A Western Australian mining operation will boost its solar and storage capacity to allow it to run entirely with on-site renewables for up to nine hours a day.
Zenith Energy will deploy additional solar and battery storage capacity at IGO’s Nova nickel-copper-cobalt operation in the West Australian Goldfields, which it says will allow the mine to be powered continuously by on-site renewables.
The site is currently powered by a hybrid solar and diesel plant, but with the addition of a further 10MW of solar capacity and the installation of a 10MWh battery storage system, the project will be able to go “engine off” for the diesel generator for up to nine hours at a time.
IGO COO Matt Dusci says the project sets a new “benchmark” for resources projects and the broader decarbonisation of the metals industry.
“This is an important next step in IGO’s journey towards carbon neutrality,” Dusci said.
“By supporting greater uses of renewable energy at our Nova operation, it will set a new industry benchmark in renewable energy integration and demonstrates our commitment to decarbonise our business.
“We are now at a point where technology and cost structure are enabling powering of an entire mining operation with 100 per cent renewable penetration.”
The project will become one of the first industrial operations with the ability to run entirely on renewables for extended periods – although some residential microgrids already run on 100 per cent renewables.
Zenith Energy executive manager, Dominic Da Cruz, said the expanded solar and storage project was able to provide the grid stability and inertia requirements of the microgrid serving the mining project, and could act as a stepping stone to 100 per cent renewable mining sites using similar available technologies.
“Zenith is already looking at what subsequent steps are needed to achieve this, including how we make wind assets relocatable to achieve higher levels of renewable penetration and the integration of long-duration storage,” Da Cruz said.
“It’s an exciting time not just for Zenith as a company, but for the entire industry. We’re making real progress in the decarbonisation space and what that might look like for the sector moving forward.”
The IGO project at Nova has hosted solar power for several years, having previously installed around 25MW of solar power capacity that had previously met about half of the projects electricity needs. The expansion would take the mining site’s total solar capacity to around 35MW.
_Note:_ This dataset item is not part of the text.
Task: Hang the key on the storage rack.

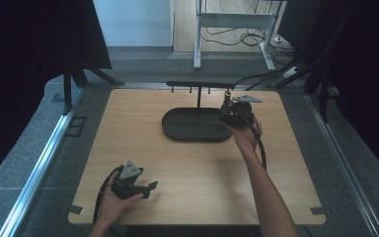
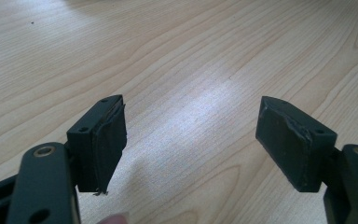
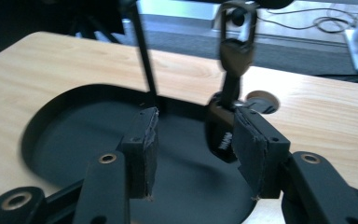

The mining project will continue to rely on power from its diesel generator overnight and during periods where cloud prevents the site’s solar capacity from meeting the energy needs of the mining project.
Zenith said the project – which has used 5B’s deployable solar panel technology – had been designed to ensure both the solar and battery storage installed at the project was relocatable, allowing them to be reused once the Nova mine is closed.
At a nearby project, the Agnew gold mine in Western Australia announced in November last year that it had transitioned to operating with up to 85 per cent renewable electricity, deploying a mix of solar, wind and battery storage to dramatically reduce the amount of diesel used at the mine.